Hiroshima Day to launch new anti-nuclear coalition

Issue 

Hiroshima Day to launch new anti-nuclear coalition

MELBOURNE — At the August 6 rally here to commemorate the 55th anniversary of the bombing of Hiroshima, unions, churches, environment, peace, ethnic and community groups will unite to launch the Coalition for A Nuclear Free Australia, with the express aim of ridding Australia of all aspects of the nuclear industry.

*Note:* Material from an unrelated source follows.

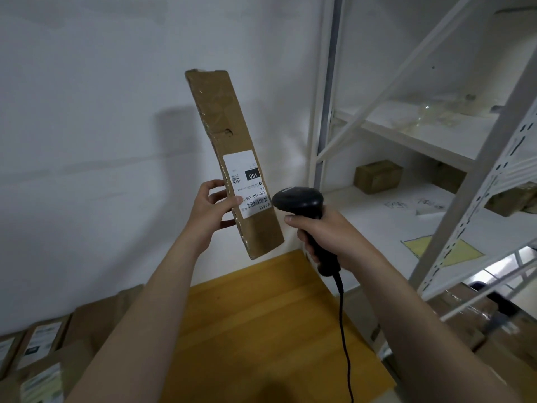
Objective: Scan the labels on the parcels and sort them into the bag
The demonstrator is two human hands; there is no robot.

The coalition's founders hope to renew the anti-nuclear campaign in the city, which in the 1980s saw hundreds of thousands of protesters flood the streets. The coalition will initiate large-scale events, an educational campaign and the establishment of active local groups.

The coalition hopes to make uranium and nuclear policies a pivotal issue at the next federal election and has also said it will promote sustainable, alternative energies, indigenous peoples' rights and peace.

The coalition has arisen in direct response to a dramatic expansion of Australia's role in the nuclear cycle, including a proliferation of new uranium mines, a planned new nuclear waste dump, a new nuclear reactor at Lucas Heights and mooted government cooperation with the United States' "national missile defence" program, which could spark a new global arms race.

The need for such a coalition is likely to be underlined within weeks of its Hiroshima Day launch, as the Beverley uranium mine in South Australia will very shortly become fully operation. Beverley is the first new working uranium mine in 20 years.